*TASK TO COMPLETE*:
What the task needs is the data below, written out verbatim.

*RECORDED DATA*:

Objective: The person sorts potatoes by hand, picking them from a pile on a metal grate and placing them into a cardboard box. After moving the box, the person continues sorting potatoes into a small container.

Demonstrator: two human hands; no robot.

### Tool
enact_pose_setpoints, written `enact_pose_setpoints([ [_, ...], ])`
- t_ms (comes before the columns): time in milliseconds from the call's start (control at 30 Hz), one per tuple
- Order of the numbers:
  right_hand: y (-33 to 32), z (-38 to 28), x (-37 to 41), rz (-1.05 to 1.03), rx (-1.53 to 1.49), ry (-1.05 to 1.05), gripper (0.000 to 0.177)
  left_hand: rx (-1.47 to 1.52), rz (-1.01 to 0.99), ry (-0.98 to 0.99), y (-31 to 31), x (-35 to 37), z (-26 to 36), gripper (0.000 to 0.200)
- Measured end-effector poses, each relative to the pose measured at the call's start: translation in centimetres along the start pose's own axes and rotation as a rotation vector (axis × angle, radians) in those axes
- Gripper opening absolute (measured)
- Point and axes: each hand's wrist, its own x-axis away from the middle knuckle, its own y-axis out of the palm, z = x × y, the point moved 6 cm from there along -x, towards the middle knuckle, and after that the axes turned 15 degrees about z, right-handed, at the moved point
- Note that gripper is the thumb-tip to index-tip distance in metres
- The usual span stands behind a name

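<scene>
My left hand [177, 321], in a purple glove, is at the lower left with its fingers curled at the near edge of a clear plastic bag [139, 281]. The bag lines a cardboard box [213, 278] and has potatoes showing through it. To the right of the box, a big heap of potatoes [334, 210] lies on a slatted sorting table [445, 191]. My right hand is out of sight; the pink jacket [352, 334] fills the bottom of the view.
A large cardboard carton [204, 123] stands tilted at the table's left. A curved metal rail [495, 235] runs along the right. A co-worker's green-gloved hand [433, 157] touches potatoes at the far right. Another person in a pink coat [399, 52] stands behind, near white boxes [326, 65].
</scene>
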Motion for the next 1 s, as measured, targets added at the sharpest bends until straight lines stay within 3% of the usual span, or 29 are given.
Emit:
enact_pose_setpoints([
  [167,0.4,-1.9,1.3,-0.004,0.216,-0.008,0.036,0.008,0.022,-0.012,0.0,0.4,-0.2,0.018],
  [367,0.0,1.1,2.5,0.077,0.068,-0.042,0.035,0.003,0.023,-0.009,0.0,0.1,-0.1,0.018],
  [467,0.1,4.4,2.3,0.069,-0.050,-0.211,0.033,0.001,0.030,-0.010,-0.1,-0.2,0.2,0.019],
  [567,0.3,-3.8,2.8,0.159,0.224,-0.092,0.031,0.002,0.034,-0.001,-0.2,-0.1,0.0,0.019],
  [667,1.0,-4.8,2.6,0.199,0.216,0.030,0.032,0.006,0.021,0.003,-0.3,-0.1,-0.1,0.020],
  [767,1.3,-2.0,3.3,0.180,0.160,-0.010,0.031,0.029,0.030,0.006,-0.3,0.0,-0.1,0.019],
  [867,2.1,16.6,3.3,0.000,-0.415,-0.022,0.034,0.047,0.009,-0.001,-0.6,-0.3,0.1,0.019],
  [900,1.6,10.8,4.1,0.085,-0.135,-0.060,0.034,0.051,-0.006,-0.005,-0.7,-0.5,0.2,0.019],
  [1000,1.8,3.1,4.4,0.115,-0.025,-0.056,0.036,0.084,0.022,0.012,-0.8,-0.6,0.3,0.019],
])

*EXPECTED OUTPUT*:
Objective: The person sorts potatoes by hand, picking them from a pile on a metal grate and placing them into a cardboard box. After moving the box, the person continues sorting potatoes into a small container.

Demonstrator: two human hands; no robot.

### Tool
enact_pose_setpoints, written `enact_pose_setpoints([ [_, ...], ])`
- t_ms (comes before the columns): time in milliseconds from the call's start (control at 30 Hz), one per tuple
- Order of the numbers:
  right_hand: y (-33 to 32), z (-38 to 28), x (-37 to 41), rz (-1.05 to 1.03), rx (-1.53 to 1.49), ry (-1.05 to 1.05), gripper (0.000 to 0.177)
  left_hand: rx (-1.47 to 1.52), rz (-1.01 to 0.99), ry (-0.98 to 0.99), y (-31 to 31), x (-35 to 37), z (-26 to 36), gripper (0.000 to 0.200)
- Measured end-effector poses, each relative to the pose measured at the call's start: translation in centimetres along the start pose's own axes and rotation as a rotation vector (axis × angle, radians) in those axes
- Gripper opening absolute (measured)
- Point and axes: each hand's wrist, its own x-axis away from the middle knuckle, its own y-axis out of the palm, z = x × y, the point moved 6 cm from there along -x, towards the middle knuckle, and after that the axes turned 15 degrees about z, right-handed, at the moved point
- Note that gripper is the thumb-tip to index-tip distance in metres
- The usual span stands behind a name

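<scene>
My left hand [177, 321], in a purple glove, is at the lower left with its fingers curled at the near edge of a clear plastic bag [139, 281]. The bag lines a cardboard box [213, 278] and has potatoes showing through it. To the right of the box, a big heap of potatoes [334, 210] lies on a slatted sorting table [445, 191]. My right hand is out of sight; the pink jacket [352, 334] fills the bottom of the view.
A large cardboard carton [204, 123] stands tilted at the table's left. A curved metal rail [495, 235] runs along the right. A co-worker's green-gloved hand [433, 157] touches potatoes at the far right. Another person in a pink coat [399, 52] stands behind, near white boxes [326, 65].
</scene>
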Motion for the next 1 s, as measured, targets added at the sharpest bends until straight lines stay within 3% of the usual span, or 29 are given.
Emit:
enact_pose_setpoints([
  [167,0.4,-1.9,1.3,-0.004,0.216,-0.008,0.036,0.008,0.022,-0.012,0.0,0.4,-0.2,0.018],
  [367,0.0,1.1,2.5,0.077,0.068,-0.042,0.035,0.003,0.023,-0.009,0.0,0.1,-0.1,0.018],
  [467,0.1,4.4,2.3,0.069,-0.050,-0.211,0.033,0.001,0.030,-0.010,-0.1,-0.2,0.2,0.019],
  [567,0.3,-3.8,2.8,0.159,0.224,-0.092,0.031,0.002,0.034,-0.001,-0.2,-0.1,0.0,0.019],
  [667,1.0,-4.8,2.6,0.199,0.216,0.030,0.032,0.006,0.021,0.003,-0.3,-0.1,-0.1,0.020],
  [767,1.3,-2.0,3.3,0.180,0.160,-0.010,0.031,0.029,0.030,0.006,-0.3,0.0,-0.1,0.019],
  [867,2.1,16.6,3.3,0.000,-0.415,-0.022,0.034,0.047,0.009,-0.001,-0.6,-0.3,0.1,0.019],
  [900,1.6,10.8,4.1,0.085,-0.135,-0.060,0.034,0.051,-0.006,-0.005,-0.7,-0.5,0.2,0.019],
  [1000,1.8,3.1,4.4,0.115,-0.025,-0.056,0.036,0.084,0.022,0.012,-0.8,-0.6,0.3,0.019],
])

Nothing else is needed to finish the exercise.